In R, scroll through the directory and store the filename in a column
I'm trying to do something in R that shouldn't be too heavy I guess. I have a folder with many, many files. They all look like this.
airbag.WS-U-E-A.lst
.
delimiter, .lst
extension (read as text).
Each file contains data per line like
/home/nobackup/SONAR/COMPACT/WR-U-E-A/WR-U-E-A0000075.data.ids.xml: <sentence>ja voor den airbag op te pompen eh :p</sentence>
/home/nobackup/SONAR/COMPACT/WR-U-E-A/WR-U-E-A0000129.data.ids.xml: <sentence>Dobby , als ze valt heeft ze dan wel al ne airbag hee</sentence>
What I want to do is, in R, create a new dataset containing data from all files. Ideally it would look like this:
ID | filename | word | component | left-context | right-context
---------------------------------------------------------------------------------------
1 airbag.WS-U-E-A.lst airbag WS-U-E-A ja voor den op te pompen eh :p
2 airbag.WS-U-E-A.lst airbag WS-U-E-A Dobby , als ze valt heeft ze dan wel al ne hee
Generating all of this content is something I should be able to do with some regex in files, however I'm not really sure how to encode all the files.
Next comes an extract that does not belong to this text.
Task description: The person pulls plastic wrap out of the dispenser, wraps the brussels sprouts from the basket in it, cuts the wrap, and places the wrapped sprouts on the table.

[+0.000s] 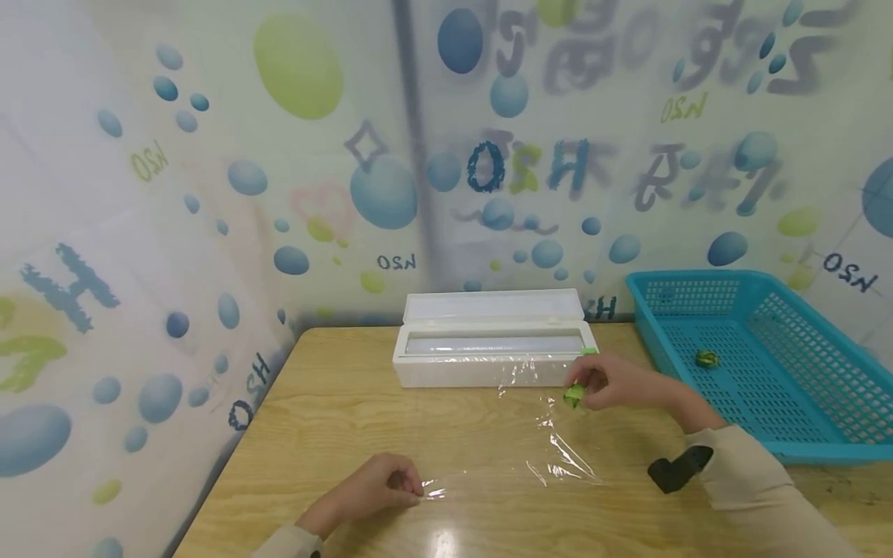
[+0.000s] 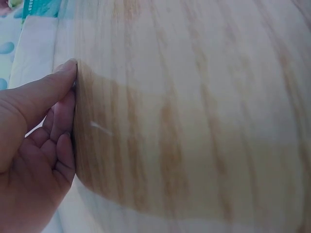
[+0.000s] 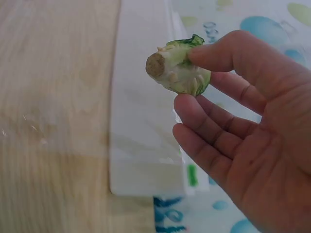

For example, I would get the component and word information from the regex function in the filename, but how do I store the filename for each file in a column?
I tried the following
files <- list.files(path="", pattern="*.lst", full.names=T, recursive=FALSE)
lapply(files, function(x) {
t <- dirname(x)
out <- function(t)
})
t
But the error received was
Error: unexpected '}' in:
"out <- function(t)
}"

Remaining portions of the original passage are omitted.